→ Action item: Look through the lines below and extract any with the word "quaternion".

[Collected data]
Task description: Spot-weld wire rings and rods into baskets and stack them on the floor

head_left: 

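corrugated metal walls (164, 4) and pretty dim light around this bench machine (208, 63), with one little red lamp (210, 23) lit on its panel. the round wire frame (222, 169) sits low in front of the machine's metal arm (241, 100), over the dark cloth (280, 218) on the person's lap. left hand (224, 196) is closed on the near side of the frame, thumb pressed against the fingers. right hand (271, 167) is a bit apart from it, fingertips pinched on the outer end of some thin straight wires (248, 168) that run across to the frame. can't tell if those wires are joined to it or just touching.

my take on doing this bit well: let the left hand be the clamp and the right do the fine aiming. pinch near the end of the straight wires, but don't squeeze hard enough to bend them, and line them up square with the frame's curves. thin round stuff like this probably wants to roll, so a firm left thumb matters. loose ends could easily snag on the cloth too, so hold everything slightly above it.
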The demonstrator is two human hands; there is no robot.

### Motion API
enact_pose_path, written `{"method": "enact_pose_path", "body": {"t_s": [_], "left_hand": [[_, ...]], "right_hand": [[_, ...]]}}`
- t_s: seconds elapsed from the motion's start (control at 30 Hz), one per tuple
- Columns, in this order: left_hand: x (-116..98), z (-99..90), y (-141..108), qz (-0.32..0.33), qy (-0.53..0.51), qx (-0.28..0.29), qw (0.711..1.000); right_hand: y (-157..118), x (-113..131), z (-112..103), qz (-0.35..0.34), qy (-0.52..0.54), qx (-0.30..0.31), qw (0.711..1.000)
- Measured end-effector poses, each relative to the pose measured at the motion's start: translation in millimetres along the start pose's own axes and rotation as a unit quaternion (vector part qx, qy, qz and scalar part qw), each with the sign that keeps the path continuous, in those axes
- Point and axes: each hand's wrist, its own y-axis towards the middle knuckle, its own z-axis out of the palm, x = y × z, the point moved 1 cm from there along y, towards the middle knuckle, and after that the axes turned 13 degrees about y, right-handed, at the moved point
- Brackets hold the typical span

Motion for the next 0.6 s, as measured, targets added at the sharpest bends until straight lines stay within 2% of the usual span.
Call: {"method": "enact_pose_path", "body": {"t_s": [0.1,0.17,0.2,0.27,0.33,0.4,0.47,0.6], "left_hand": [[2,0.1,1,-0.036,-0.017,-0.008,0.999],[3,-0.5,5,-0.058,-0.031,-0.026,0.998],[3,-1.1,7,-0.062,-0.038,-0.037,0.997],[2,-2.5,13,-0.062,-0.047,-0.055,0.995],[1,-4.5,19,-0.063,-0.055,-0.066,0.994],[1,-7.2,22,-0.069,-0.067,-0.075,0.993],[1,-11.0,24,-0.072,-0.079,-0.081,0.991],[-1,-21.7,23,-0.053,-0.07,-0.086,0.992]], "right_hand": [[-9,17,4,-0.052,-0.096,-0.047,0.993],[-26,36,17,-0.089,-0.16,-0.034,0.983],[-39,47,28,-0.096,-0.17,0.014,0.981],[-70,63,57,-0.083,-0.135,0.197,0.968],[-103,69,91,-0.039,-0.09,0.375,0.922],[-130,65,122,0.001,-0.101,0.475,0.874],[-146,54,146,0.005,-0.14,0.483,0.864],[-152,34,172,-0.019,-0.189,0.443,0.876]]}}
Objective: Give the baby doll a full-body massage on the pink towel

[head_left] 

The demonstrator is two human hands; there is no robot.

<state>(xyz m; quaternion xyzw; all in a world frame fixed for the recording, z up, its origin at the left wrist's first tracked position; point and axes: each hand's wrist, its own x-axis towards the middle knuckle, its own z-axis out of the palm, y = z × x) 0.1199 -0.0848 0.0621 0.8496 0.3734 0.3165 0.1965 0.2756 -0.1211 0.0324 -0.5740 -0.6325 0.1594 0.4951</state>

→ Task response:
- Measured end-effector poses, each relative to the pose measured at the motion's start: translation in millimetres along the start pose's own axes and rotation as a unit quaternion (vector part qx, qy, qz and scalar part qw), each with the sign that keeps the path continuous, in those axes
<state>(xyz m; quaternion xyzw; all in a world frame fixed for the recording, z up, its origin at the left wrist's first tracked position; point and axes: each hand's wrist, its own x-axis towards the middle knuckle, its own z-axis out of the palm, y = z × x) 0.1199 -0.0848 0.0621 0.8496 0.3734 0.3165 0.1965 0.2756 -0.1211 0.0324 -0.5740 -0.6325 0.1594 0.4951</state>

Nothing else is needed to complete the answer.